Un altro aspetto di rilievo nel quadro agricolo italiano è la soglia minima di pagamento, ovvero la scelta della soglia di pagamento al di sotto della quale prevedere l'esclusione al pagamento del diritto all'aiuto. Attualmente non vengono erogati importi inferiori a 100 euro e, con il nuovo regolamento Pagamenti Diretti, l'Italia ha l'opportunità di aumentare la soglia fino a 400 euro. Tenuto conto della particolare stratificazione dei pagamenti che abbiamo presentato nel primo paragrafo, la fissazione della soglia potrebbe avere effetti più o meno stringenti in termini di pagamenti erogati, a seconda del livello che verrà scelto.
In alternativa, l'articolo 10 del regolamento prevede l'opportunità per lo Stato membro di non concedere pagamenti per superfici aziendali inferiori ad un ettaro, con la possibilità per l'Italia di scendere fino a 0,5 ettari. Anche in questo caso, l'eventuale scelta di applicare una soglia fisica dovrà tenere conto della presenza sul territorio italiano di aziende con ridotte superfici, come ad esempio quelle specializzate in ortofrutta.
Anche le soglie di esenzione previste per le misure greening potrebbero limitare l'impatto dell'obbligo del rispetto delle stesse.

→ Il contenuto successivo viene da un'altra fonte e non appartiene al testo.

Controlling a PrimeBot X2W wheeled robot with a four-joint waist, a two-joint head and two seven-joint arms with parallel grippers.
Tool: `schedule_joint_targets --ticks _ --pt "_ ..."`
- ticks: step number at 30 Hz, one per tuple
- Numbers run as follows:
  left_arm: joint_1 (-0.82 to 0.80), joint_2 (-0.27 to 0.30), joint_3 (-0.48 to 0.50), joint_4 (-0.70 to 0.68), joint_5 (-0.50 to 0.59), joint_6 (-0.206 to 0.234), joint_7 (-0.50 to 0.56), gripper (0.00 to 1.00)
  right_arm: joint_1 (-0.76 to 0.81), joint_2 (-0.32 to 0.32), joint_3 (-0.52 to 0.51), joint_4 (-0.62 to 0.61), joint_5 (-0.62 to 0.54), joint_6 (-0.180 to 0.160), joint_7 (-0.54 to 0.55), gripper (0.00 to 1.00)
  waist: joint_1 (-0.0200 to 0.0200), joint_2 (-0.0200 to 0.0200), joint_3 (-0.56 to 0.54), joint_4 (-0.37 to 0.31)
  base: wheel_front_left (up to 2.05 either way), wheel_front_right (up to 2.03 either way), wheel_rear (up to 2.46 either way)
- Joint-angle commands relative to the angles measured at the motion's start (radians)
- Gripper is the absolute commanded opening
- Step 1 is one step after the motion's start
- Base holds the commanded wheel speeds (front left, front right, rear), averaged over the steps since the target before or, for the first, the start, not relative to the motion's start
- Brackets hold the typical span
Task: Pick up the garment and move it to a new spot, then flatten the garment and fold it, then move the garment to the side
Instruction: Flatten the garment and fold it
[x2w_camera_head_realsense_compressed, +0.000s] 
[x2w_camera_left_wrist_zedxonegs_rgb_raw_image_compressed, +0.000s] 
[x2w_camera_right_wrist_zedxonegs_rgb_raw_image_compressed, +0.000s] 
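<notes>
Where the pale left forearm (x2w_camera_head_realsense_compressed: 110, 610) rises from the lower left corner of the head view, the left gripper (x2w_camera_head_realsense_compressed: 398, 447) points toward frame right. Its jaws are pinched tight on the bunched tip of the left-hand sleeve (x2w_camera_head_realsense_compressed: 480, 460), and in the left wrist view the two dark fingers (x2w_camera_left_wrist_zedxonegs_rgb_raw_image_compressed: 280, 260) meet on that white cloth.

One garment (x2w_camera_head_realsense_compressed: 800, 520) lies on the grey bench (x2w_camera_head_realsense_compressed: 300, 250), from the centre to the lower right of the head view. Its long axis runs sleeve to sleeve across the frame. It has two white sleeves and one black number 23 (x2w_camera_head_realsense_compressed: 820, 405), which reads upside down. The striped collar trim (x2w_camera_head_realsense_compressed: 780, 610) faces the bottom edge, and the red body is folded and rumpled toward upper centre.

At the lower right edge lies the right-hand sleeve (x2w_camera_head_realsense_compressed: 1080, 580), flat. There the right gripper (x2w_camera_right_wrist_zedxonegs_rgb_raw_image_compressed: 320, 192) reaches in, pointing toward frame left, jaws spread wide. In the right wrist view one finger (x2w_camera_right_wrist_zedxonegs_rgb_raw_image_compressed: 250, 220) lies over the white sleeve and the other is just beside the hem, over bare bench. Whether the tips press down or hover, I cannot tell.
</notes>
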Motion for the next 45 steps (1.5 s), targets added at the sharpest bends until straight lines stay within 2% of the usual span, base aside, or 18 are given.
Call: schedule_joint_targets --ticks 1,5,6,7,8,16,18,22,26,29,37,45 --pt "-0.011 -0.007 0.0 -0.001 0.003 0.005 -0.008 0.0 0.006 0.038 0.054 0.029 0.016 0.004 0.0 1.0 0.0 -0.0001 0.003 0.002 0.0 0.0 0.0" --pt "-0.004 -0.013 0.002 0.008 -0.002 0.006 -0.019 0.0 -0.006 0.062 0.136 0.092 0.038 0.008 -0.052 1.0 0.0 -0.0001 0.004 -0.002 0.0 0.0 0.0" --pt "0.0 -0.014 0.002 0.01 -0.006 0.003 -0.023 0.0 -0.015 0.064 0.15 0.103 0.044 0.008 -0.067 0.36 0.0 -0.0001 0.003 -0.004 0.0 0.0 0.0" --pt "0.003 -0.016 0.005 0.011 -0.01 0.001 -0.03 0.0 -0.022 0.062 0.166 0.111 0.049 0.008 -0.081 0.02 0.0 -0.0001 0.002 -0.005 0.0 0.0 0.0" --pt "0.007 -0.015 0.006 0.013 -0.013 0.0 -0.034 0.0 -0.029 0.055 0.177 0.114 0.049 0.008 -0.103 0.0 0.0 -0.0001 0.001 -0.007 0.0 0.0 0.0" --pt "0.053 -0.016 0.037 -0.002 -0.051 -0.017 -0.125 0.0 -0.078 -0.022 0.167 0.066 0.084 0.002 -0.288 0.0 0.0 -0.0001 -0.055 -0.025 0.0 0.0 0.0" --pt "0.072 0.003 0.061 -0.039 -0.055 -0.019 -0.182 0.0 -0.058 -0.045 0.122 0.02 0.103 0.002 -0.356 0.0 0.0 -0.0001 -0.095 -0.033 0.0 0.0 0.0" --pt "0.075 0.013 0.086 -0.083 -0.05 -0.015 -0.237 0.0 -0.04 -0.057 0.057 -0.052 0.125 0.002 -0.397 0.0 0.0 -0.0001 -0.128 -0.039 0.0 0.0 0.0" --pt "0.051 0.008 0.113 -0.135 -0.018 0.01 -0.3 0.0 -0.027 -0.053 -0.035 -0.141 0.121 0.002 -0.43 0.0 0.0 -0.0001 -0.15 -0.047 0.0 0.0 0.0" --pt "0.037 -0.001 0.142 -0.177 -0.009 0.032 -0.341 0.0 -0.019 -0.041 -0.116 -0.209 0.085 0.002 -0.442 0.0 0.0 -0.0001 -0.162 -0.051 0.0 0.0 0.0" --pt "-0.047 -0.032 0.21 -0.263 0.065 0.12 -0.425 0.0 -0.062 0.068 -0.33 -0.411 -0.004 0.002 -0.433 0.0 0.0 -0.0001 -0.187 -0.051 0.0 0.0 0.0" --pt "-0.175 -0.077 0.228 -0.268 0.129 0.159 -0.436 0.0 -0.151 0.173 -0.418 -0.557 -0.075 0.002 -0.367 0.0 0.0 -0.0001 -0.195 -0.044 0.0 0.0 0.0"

Ad esempio i dati del Censimento Istat 2010 sulle caratteristiche strutturali delle aziende agricole ci dicono che, a carte ferme, circa il 75% delle aziende che hanno seminativi potrebbe essere esentato dalla diversificazione colturale.
Non entrando nel merito del discorso sulle misure equivalenti, che coinvolge competenze orizzontali tra Primo e Secondo Pilastro, ma che potrebbero rendere l'applicazione del greening  più agevole per molte aziende, anche la soglia dei 15 ettari di seminativo, sotto la quale l'azienda non è tenuta a istituire o mantenere Aree di Interesse Ecologico, sarà sicuramente molto rilevante in termini di beneficiari tenuti a rispettare la misura.
Nei prossimi mesi, l'Italia dovrà fare valutazioni e prendere decisioni di non poco conto, e le scelte che il Paese si troverà a definire e su cui si pronuncerà non oltre il 1 agosto 2014 avranno una portata rilevante sul futuro dell'intero panorama agricolo italiano. In questo senso, istituzioni  esperti e interlocutori sono impegnati su tutti i fronti per raggiungere e concludere un pacchetto di scelte che possano soddisfare le differenti realtà dell'agricoltura italiana.

 
 
 

Giampiero Mazzocchi
Simona Romeo Lironcurti



 
[1] Gli agricoltori che godono dell'"esenzione" data dalla soglia, devono comunque svolgere l'attività minima agricola. Gli agricoltori con pagamenti superiori a 5.000 euro, al fine di ricevere pagamenti, non possono essere persone fisiche o giuridiche, o associazioni di persone fisiche o giuridiche, che gestiscono aeroporti, servizi ferroviari, impianti idrici, servizi immobiliari, terreni sportivi e aree ricreative permanenti. Inoltre, qualora lo SM lo preveda, la loro attività agricola non può costituire solo una parte insignificante delle loro attività economiche complessive e/o la loro attività principale deve essere l'esercizio di un'attività agricola.
[2] La riduzione va applicata alla parte eccedente i 150.000 euro, dopo aver sottratto (a discrezione dello Stato Membro) i salari e gli stipendi legati all'esercizio dell'attività agricola effettivamente versati e dichiarati dall'agricoltore nell'anno civile precedente, compresi le imposte e gli oneri sociali sul lavoro.